For Some Reason the Giants Think Angel Pagan Is Worth $40 Million

Angel PaganIt’s by no means an immutable rule. But all else being equal, baseball’s development curve breaks down like this: Players who break in and hold their own at a young age tend to be more likely to become stars over the long run, while late bloomers tend to see their success dry up quicker than you’d suspect.

Angel Pagan might be a late bloomer. And the Giants just gave him a four-year contract, worth $40 million.

A fourth-round pick by the Mets in 1999, just before his 18th birthday, Pagan finally broke into the big leagues with the Cubs seven years later. He was a part-time player in those first two years with Chicago, then again in 2008 upon his return to the Mets. Pagan was never much of a power hitter, having hit 19 homers in 648 career minor league games, and producing mostly singles and some doubles as a part-timer in the Show. He owned strong secondary skills, though, flashing above-average defense in center field, a solid batting eye, and good speed. In 2009, the first season in which he topped 200 plate appearances, Pagan put up career-best numbers in multiple categories, hitting .306/.350/.487 in 88 games.
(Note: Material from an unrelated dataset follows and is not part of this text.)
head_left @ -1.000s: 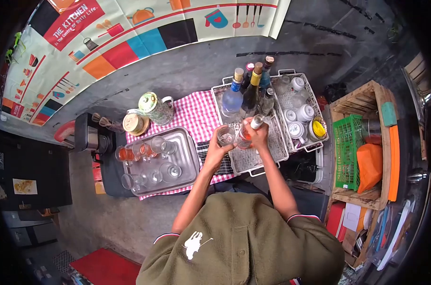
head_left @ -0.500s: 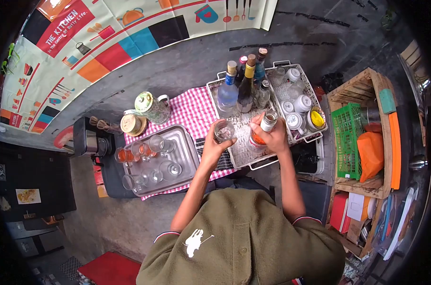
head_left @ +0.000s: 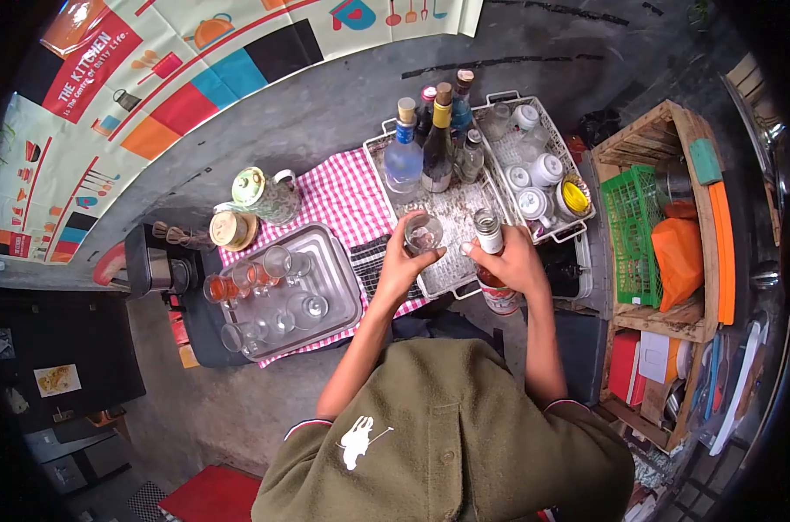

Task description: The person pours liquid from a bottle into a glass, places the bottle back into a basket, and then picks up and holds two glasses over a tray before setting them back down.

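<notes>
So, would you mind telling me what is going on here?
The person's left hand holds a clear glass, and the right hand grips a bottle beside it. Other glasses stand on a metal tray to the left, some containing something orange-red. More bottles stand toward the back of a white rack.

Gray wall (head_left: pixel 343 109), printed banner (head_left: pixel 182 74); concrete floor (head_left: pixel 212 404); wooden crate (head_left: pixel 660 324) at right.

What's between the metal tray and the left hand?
Head view: a black patterned cloth, lying on the pink checked tablecloth, between metal tray and left hand.
</notes>
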`<state>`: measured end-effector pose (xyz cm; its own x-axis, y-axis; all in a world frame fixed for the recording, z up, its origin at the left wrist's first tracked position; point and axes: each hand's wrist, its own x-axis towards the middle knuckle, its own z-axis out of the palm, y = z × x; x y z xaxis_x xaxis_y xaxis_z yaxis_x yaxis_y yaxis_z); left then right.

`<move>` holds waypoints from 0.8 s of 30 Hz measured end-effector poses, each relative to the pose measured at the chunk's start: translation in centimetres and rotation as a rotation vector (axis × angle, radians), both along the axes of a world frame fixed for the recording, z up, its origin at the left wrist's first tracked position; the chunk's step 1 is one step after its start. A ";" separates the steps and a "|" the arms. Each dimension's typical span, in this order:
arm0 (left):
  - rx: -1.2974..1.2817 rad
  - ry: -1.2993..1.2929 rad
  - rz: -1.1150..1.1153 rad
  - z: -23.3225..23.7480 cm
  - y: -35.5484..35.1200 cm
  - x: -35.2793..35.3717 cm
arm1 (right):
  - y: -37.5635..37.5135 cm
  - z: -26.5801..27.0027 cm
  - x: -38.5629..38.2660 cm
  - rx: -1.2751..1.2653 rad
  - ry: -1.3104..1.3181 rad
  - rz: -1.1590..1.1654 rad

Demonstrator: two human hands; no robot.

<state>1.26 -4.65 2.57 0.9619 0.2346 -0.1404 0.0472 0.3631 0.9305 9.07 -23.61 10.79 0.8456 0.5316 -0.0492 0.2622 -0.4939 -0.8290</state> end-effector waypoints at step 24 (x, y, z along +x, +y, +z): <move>0.052 -0.009 -0.048 -2.9 -2.3 -0.6 | -0.5 -6.8 -0.9 -0.326 0.179 0.184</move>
<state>0.64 -6.92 -0.33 0.9734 0.1952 -0.1203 0.0548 0.3115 0.9487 8.21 -24.08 3.96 0.7008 0.6053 -0.3776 0.2363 -0.6963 -0.6777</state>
He finally got his first clean shot at everyday (or nearly-everyday) playing time the next season, and had a big year: .290/.340/.425, with 37 steals, elite baserunning numbers, and defense that looked Gold Glove–ish by any and all advanced metrics; all told, he was a five-win player that year. To give you some idea of context, in 2012, only 34 position players produced more than the 4.0 Wins Above Replacement that Pagan delivered.

So did Pagan’s employers err in relegating him to the minor leagues and then part-time duty for so long? Or was he truly a late bloomer?

The past two seasons have produced sketchier results, which makes you wonder. Plagued by injuries, Pagan hit just .262/.322/.372 in 123 games with the Mets in 2011. He rebounded in 2012, playing 154 games, hitting .288/.338/.440, and showing off his trademark speed and baserunning prowess. His defense has been another story. Baseball-Reference.com says Pagan cost his team a total of 14 runs over the past two seasons, per Defensive Runs Saved. Ultimate Zone Rating shows more inconsistent results, with Pagan costing his team 14 runs in 2011, then performing at around league average in 2012. Until we have detailed play-by-play-based defensive stats, we want to be careful jumping to huge conclusions, especially given how inconsistent defensive results can be when taken in single-year samples. But much of Pagan’s historical value has been tied up in speed (it’s helped his .318 career BABIP, for one thing) and defense.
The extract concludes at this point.